In earlier years, Washington and Moscow could control the flow of arms to the Middle East because the nations of the region relied on U.S. and Soviet weaponry. The nations still import a lot of arms, but some of them have developed domestic arms industries as well.

“We have already reached the point where it is very hard to bring a country to its knees by an agreement between a few external suppliers to stop the flow of arms,” said William B. Quandt, a National Security Council expert on the Middle East in the Carter Administration who is now a senior fellow of the Brookings Institution in Washington.

“Countries like Iran and Iraq, of necessity, learned how to do much more on their own,” he said. “That is a lesson that hasn’t been lost on the others. Unfortunately, chemical weapons are quite easy to produce domestically.”


Both Israel and Iraq have developed locally produced missiles. Israel has a domestic nuclear weapons program and Iraq is thought to be five to 10 years away from developing one.

“No matter how stringent the export controls, Iraq will get the bomb,” said Seth Carus, a fellow of the Washington Institute for Near East Policy. “We may be able to slow them down a bit, but the Iraqi ability to penetrate Western technology is much greater than the West’s ability to prevent it.”

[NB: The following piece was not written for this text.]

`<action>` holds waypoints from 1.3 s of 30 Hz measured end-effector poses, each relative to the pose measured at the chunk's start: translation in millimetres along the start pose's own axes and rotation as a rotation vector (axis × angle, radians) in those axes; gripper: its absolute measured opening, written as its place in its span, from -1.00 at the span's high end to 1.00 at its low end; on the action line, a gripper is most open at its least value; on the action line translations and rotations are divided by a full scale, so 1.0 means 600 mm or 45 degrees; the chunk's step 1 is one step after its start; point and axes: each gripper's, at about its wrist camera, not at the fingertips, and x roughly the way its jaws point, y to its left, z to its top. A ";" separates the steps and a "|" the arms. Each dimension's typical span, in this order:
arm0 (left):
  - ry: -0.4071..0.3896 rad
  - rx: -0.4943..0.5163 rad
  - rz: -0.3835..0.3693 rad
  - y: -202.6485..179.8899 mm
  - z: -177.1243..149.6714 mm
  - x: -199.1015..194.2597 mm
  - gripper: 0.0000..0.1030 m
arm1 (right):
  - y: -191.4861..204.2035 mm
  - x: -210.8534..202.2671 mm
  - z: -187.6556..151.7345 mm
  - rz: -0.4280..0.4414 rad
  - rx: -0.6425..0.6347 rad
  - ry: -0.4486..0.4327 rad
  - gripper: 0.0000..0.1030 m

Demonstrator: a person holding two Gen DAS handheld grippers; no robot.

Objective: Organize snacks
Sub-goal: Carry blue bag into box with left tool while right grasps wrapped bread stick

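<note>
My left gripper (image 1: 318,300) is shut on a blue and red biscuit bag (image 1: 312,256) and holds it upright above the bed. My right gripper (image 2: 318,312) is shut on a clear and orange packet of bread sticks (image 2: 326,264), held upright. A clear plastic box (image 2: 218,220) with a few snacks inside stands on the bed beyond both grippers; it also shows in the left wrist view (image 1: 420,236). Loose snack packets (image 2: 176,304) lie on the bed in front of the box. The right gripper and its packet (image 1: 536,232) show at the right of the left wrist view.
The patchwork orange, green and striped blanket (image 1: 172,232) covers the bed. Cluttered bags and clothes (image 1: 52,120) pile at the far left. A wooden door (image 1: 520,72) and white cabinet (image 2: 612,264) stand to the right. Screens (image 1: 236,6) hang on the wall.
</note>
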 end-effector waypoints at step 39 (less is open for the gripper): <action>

As was the case in the early days of U.S.-Soviet negotiations, the arms control process is severely hampered by secrecy on all sides. Although Hussein has bragged of his chemical weapons and missile delivery systems, he has not revealed the size of his arsenals. Israel has confirmed its missile capability but has never admitted possessing either nuclear or chemical weapons. Syria and Egypt also refuse to talk about their non-conventional arsenals.

Consequently, while Western analysts have little doubt about the broad outlines of the Middle East arms race, they cannot agree on an exact count of weapons for any of the countries.


Arms for the Mideast: The Foreign Pipeline

Middle Eastern nations that have weaponry either being delivered or on order from other countries . (* Supplier: Weapon)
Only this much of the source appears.